Now, there may finally be hope.
The director of both the A. Alfred Taubman Medical Research Institute and the Program for Neurology Research & Discovery at the University of Michigan, Dr. Feldman is currently leading the first human clinical trial of a stem cell treatment for ALS. This potential breakthrough is the product of years of painstaking labatory study and represents the first time that stem cells have been injected into the human spinal cord.
“I have seen hundreds of patients with ALS over the past 20 years, says Dr. Feldman. “Until now, I could not offer them much in the way of hope. Now, for the first time I can. That is a wonderful thing.”
The trial is still in Phase 1, which tests the safety of the procedure. So far, 11 ALS patients have undergone this revolutionary therapy, with no serious side effects. Feldman hopes to begin Phase 2 of the trial, which begins to evaluate the effectiveness of the treatment, within two years.
At the same time, her team of scientists is working to improve the ability of the stem cells to deliver ife-preserving proteins to the nerve cells under attack in ALS. They are also adapting this stem cell model to the treatment of other nerve disorders, including Alzheimer’s disease. In addition, they are working to establish induced pluripotent stem cell lines from the skin cells of ALS patients. Among other potential uses, at some point in the future they may be injected back into the spinal cords of the donor patients, in the procedure Dr. Feldman is currently pioneering. The patients won’t need to undergo immuno-suppressant therapy since these cells come from their own tissue.
Dr. Feldman is exploring another new frontier of science, studying the role of epigenetics in the origins of ALS. She believes that environmental toxins may produce epigenetic modifications – factors that cause genes to express themselves in nonstandard ways – that may give rise to the onset of the disease in certain cases. Her laboratory has discovered distinct epigenetic signatures in postmortem tissues from the spinal cords of ALS patients.

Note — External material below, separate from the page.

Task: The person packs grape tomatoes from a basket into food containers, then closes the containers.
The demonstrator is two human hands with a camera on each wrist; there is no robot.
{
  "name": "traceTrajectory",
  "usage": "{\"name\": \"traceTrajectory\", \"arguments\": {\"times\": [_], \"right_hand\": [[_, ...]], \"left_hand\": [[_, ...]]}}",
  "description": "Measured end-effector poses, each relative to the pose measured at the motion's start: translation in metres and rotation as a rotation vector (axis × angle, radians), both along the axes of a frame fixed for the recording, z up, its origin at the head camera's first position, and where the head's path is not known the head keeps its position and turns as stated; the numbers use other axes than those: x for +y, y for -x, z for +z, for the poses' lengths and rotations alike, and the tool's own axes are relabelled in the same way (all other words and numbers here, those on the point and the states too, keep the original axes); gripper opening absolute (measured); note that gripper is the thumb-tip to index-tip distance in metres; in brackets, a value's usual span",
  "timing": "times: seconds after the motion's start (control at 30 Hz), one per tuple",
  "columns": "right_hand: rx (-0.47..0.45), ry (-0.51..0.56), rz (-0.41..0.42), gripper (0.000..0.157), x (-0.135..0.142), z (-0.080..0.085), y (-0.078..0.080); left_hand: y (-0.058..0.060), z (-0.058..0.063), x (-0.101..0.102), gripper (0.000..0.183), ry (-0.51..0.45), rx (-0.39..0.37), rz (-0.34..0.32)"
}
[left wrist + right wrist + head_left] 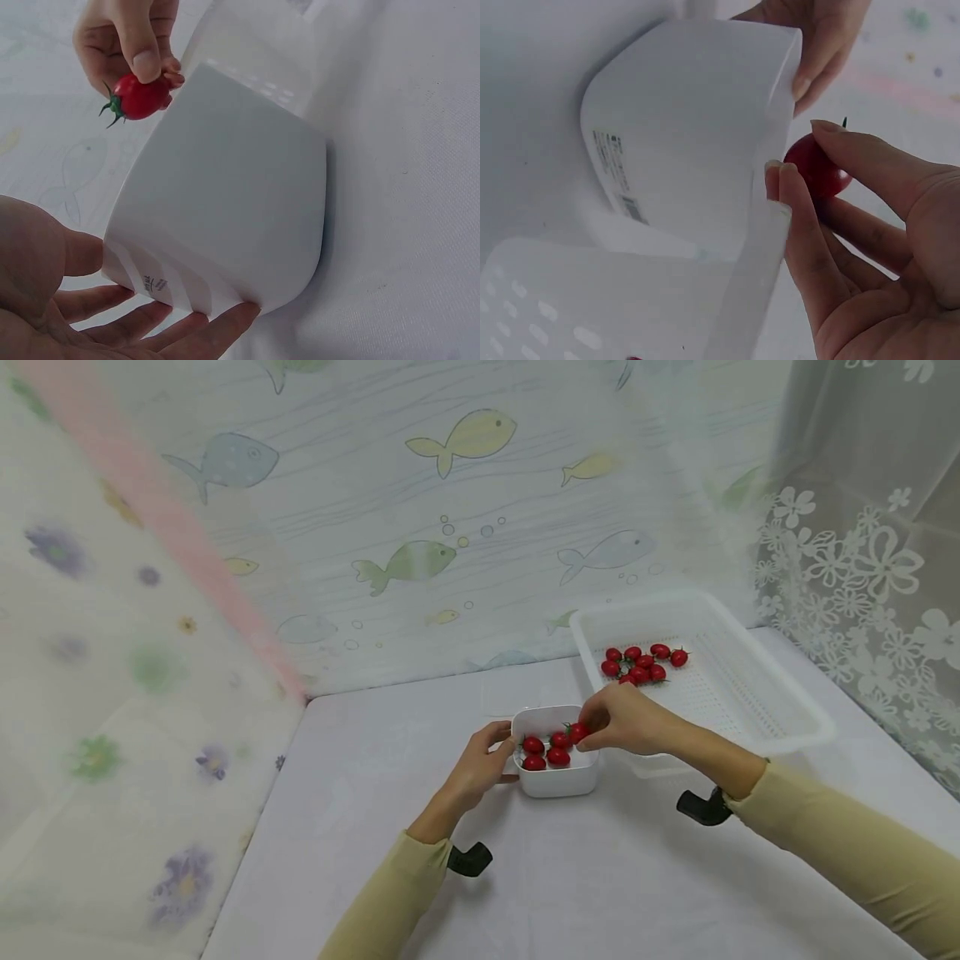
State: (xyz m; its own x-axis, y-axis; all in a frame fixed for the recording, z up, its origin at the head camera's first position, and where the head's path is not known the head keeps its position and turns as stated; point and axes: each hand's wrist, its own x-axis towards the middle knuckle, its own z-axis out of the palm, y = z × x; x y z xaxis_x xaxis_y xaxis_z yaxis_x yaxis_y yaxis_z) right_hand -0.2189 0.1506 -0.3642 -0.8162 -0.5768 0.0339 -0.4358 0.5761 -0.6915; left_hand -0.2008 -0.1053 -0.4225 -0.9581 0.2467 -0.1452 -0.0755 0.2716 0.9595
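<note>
Backed by pale fabric printed with pastel fish (468, 435), works over matte white tablecloth (360, 827). Pinches a glossy red, green-stalked cherry tomato (139, 99) with the right hand (632, 720), just above the edge of a smooth white round-cornered box (558, 785); grips that box's side with the left hand (478, 766). Looks partway along: shows four tomatoes (558, 757) already inside, a larger cluster (639, 674) apparently left in a translucent white, perforated plastic basket (806, 722).

Head view from above: forward and down, farthest off, takes in tabletop (390, 827), basket (798, 717), box (558, 784). Wrist views close in, turned sideways, facing the box from opposite sides; both share box and held tomato (141, 97).
</note>
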Motion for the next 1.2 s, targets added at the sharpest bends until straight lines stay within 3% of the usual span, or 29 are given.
{"name": "traceTrajectory", "arguments": {"times": [0.4,0.67,0.83,0.97,1.07,1.2], "right_hand": [[0.046,-0.020,0.048,0.015,-0.030,-0.017,0.006],[0.054,-0.062,0.072,0.013,-0.048,-0.026,0.011],[0.075,-0.103,0.102,0.030,-0.057,-0.036,0.010],[0.181,-0.170,0.130,0.047,-0.062,-0.040,0.011],[0.230,-0.202,0.172,0.050,-0.065,-0.039,0.015],[0.230,-0.219,0.213,0.054,-0.068,-0.036,0.018]], "left_hand": [[0.003,0.001,-0.001,0.039,-0.020,-0.013,-0.019],[-0.010,0.023,0.002,0.042,-0.024,-0.022,-0.039],[-0.015,0.028,0.003,0.042,-0.026,-0.013,-0.043],[-0.005,0.009,0.001,0.041,-0.033,-0.018,-0.034],[-0.002,0.005,0.000,0.041,-0.045,-0.018,-0.030],[-0.009,0.021,0.002,0.042,-0.048,-0.019,-0.039]]}}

Her team is working with physicians across the state to conduct environmental exposure surveys of ALS patients throughout Michigan. These same patients are donating blood for the identification of epigenetic signatures that correlate with their environmental exposures. This research has the possibility to revolutionize our scientific and clinical approach to ALS by providing new insights into the origins of ALS, new potential treatments and new biomarkers that will help doctors diagnose the disease earlier.